- [EXERCISE DIRECTIONS]:
Each entry below should be retyped exactly as given.

- [RECORDS SHOWN]:

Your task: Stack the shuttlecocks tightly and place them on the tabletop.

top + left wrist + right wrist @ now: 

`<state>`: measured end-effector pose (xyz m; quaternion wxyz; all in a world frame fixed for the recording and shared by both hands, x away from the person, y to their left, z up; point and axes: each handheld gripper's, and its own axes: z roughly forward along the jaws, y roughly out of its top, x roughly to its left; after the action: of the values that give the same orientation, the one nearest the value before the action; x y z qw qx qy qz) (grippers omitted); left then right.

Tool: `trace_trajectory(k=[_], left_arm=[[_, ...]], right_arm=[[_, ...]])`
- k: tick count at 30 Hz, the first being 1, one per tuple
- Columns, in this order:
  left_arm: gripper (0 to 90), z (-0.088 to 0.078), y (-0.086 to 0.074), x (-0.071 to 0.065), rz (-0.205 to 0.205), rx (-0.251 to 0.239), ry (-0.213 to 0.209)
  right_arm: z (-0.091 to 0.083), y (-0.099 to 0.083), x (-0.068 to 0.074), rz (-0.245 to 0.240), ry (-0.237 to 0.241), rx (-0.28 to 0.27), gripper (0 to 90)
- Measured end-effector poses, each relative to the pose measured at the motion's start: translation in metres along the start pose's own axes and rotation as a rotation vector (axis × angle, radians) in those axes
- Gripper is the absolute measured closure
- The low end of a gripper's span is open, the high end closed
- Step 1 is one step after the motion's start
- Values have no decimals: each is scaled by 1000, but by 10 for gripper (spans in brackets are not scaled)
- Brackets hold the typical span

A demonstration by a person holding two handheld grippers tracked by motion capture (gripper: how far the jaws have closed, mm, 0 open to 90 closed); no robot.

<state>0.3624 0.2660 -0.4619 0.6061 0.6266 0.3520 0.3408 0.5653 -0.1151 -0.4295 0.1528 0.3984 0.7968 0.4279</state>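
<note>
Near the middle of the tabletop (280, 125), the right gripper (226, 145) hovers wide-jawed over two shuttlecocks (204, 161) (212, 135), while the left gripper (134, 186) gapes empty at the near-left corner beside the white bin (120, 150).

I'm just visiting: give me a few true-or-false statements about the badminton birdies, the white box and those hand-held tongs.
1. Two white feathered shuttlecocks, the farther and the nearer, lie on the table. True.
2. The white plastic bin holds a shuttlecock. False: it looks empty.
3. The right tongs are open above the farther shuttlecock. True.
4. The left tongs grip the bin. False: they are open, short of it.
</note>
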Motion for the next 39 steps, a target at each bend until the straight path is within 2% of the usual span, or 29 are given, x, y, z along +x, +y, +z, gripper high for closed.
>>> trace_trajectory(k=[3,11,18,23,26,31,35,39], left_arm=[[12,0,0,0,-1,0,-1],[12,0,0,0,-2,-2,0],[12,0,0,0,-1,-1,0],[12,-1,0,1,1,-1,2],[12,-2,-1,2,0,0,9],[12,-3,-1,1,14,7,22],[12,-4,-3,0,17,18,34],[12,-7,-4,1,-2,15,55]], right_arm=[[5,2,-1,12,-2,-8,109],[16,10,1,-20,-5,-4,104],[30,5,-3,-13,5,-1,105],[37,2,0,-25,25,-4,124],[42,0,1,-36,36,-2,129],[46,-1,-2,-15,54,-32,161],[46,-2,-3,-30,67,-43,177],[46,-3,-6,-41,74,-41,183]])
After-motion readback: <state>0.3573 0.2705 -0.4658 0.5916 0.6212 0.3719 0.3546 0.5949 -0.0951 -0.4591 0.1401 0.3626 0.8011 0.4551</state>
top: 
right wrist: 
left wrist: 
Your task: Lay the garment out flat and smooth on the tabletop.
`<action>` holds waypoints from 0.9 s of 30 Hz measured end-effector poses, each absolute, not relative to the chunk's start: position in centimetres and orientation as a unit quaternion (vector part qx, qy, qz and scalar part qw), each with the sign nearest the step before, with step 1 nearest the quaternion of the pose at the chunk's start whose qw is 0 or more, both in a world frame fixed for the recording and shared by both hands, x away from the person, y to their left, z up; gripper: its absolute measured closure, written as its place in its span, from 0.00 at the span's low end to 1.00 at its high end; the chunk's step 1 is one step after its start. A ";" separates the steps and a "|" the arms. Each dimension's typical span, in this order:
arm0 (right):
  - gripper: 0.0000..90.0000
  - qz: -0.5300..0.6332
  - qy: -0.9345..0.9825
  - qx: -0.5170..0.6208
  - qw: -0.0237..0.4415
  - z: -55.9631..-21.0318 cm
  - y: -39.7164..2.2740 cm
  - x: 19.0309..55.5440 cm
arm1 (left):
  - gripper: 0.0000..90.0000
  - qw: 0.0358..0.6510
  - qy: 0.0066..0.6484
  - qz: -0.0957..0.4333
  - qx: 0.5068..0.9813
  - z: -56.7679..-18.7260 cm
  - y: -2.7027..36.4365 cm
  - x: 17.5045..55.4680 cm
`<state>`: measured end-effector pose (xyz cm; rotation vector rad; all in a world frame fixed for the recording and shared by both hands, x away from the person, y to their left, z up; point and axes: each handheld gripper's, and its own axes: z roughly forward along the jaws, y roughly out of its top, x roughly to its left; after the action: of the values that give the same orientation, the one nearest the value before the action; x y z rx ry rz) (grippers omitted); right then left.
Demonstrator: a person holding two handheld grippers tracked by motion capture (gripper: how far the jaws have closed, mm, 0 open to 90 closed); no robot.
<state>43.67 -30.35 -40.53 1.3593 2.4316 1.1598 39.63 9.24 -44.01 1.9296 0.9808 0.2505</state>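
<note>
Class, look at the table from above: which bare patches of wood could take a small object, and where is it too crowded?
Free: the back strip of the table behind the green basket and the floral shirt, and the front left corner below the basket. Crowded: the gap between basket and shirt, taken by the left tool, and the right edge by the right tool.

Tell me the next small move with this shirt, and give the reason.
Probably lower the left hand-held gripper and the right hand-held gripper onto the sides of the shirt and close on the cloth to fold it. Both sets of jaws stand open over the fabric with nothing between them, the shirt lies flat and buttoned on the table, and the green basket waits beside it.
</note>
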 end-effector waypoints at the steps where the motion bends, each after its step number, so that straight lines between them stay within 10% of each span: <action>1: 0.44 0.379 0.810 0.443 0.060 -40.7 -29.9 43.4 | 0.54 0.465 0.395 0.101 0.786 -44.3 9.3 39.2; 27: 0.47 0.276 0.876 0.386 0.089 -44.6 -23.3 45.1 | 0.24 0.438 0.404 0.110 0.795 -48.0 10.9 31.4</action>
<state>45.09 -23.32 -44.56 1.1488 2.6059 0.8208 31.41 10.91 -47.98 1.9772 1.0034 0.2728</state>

- [WRITTEN ANSWER]:
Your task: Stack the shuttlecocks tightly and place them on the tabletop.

top + left wrist + right wrist @ now: 

`<state>`: measured end-effector pose (xyz m; quaternion wxyz; all in a world frame fixed for the recording and shared by both hands, x away from the person, y to their left, z up; point and axes: each handheld gripper's, and its own axes: z roughly forward along the jaws, y roughly out of its top, x roughly to its left; after the action: of the values that give the same orientation, the one nearest the value before the action; x y z qw qx qy qz) (grippers omitted); left then right.

Tool: `trace_trajectory(k=[_], left_arm=[[_, ...]], right_arm=[[_, ...]])`
- k: tick count at 30 Hz, the first being 1, one per tuple
- Columns, in this order:
  left_arm: gripper (0 to 90), z (-0.088 to 0.078), y (-0.086 to 0.074), x (-0.071 to 0.065), rz (-0.205 to 0.205), rx (-0.251 to 0.239), ry (-0.213 to 0.209)
  right_arm: z (-0.091 to 0.083), y (-0.099 to 0.083), x (-0.068 to 0.074), rz (-0.245 to 0.240), ry (-0.237 to 0.241), rx (-0.28 to 0.27), gripper (0 to 90)
- Measured end-effector poses, each relative to the pose measured at the motion's start: translation in metres along the start pose's own axes and rotation as a rotation vector (axis × angle, radians) in those axes
- Gripper is the absolute measured closure
- The low end of a gripper's span is open, the high end closed
- Step 1 is one step after the motion's start
- Values have no decimals: each is scaled by 1000, but by 10 for gripper (spans in brackets are not scaled)
- Brackets hold the typical span

A demonstration by a person holding two handheld grippers tracked by motion capture (gripper: how far the jaws have closed, mm, 0 open to 90 closed); no robot.

<state>0.3624 0.2660 -0.4619 0.6061 0.6266 0.3520 0.3408 0.5653 -0.1151 -0.4295 0.1528 0.3984 0.7968 0.4279</state>
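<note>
Near the middle of the tabletop (280, 125), the right gripper (226, 145) hovers wide-jawed over two shuttlecocks (204, 161) (212, 135), while the left gripper (134, 186) gapes empty at the near-left corner beside the white bin (120, 150).

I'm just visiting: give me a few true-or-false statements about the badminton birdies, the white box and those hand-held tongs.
1. Two white feathered shuttlecocks, the farther and the nearer, lie on the table. True.
2. The white plastic bin holds a shuttlecock. False: it looks empty.
3. The right tongs are open above the farther shuttlecock. True.
4. The left tongs grip the bin. False: they are open, short of it.
</note>
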Motion for the next 39 steps, a target at each bend until the straight path is within 2% of the usual span, or 29 are given, x, y, z along +x, +y, +z, gripper high for closed.
>>> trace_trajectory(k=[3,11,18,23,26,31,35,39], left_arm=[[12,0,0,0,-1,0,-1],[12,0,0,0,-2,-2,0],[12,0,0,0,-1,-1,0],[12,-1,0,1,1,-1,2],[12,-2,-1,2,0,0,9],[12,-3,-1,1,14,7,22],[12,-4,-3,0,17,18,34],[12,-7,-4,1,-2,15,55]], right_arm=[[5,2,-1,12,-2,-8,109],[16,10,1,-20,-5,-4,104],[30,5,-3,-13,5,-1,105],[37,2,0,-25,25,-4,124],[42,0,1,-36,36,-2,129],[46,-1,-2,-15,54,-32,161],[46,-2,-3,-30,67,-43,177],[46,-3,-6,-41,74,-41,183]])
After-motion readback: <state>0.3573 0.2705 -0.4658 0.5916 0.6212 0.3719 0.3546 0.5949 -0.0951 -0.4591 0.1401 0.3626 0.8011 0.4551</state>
top: 
right wrist: 
left wrist: 
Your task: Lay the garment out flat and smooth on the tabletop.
`<action>` holds waypoints from 0.9 s of 30 Hz measured end-effector poses, each absolute, not relative to the chunk's start: position in centimetres and orientation as a unit quaternion (vector part qx, qy, qz and scalar part qw), each with the sign nearest the step before, with step 1 nearest the quaternion of the pose at the chunk's start whose qw is 0 or more, both in a world frame fixed for the recording and shared by both hands, x away from the person, y to their left, z up; gripper: its absolute measured closure, written as its place in its span, from 0.00 at the span's low end to 1.00 at its high end; the chunk's step 1 is one step after its start. A ";" separates the steps and a "|" the arms. Each dimension's typical span, in this order:
arm0 (right):
  - gripper: 0.0000..90.0000
  - qz: -0.5300..0.6332
  - qy: -0.9345..0.9825
  - qx: -0.5170..0.6208
  - qw: -0.0237..0.4415
  - z: -55.9631..-21.0318 cm
  - y: -39.7164..2.2740 cm
  - x: 19.0309..55.5440 cm
arm1 (left):
  - gripper: 0.0000..90.0000
  - qw: 0.0358..0.6510
  - qy: 0.0066..0.6484
  - qz: -0.0957..0.4333
  - qx: 0.5068..0.9813
  - z: -56.7679..-18.7260 cm
  - y: -2.7027..36.4365 cm
  - x: 17.5045..55.4680 cm
`<state>`: measured end-effector pose (xyz cm; rotation vector rad; all in a world frame fixed for the recording and shared by both hands, x away from the person, y to their left, z up; point and axes: each handheld gripper's, and its own axes: z roughly forward along the jaws, y roughly out of its top, x roughly to its left; after the action: of the values that give the same orientation, the one nearest the value before the action; x y z rx ry rz) (grippers omitted); right then left.
Demonstrator: a person holding two handheld grippers tracked by motion capture (gripper: how far the jaws have closed, mm, 0 open to 90 closed); no robot.
<state>43.67 -30.35 -40.53 1.3593 2.4316 1.1598 39.63 9.24 -44.01 1.9296 0.9808 0.2505</state>
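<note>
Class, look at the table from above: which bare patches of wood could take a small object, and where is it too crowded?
Free: the back strip of the table behind the green basket and the floral shirt, and the front left corner below the basket. Crowded: the gap between basket and shirt, taken by the left tool, and the right edge by the right tool.

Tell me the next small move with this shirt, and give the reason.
Probably lower the left hand-held gripper and the right hand-held gripper onto the sides of the shirt and close on the cloth to fold it. Both sets of jaws stand open over the fabric with nothing between them, the shirt lies flat and buttoned on the table, and the green basket waits beside it.
</note>
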 end-effector waypoints at the steps where the motion bends, each after its step number, so that straight lines between them stay within 10% of each span: <action>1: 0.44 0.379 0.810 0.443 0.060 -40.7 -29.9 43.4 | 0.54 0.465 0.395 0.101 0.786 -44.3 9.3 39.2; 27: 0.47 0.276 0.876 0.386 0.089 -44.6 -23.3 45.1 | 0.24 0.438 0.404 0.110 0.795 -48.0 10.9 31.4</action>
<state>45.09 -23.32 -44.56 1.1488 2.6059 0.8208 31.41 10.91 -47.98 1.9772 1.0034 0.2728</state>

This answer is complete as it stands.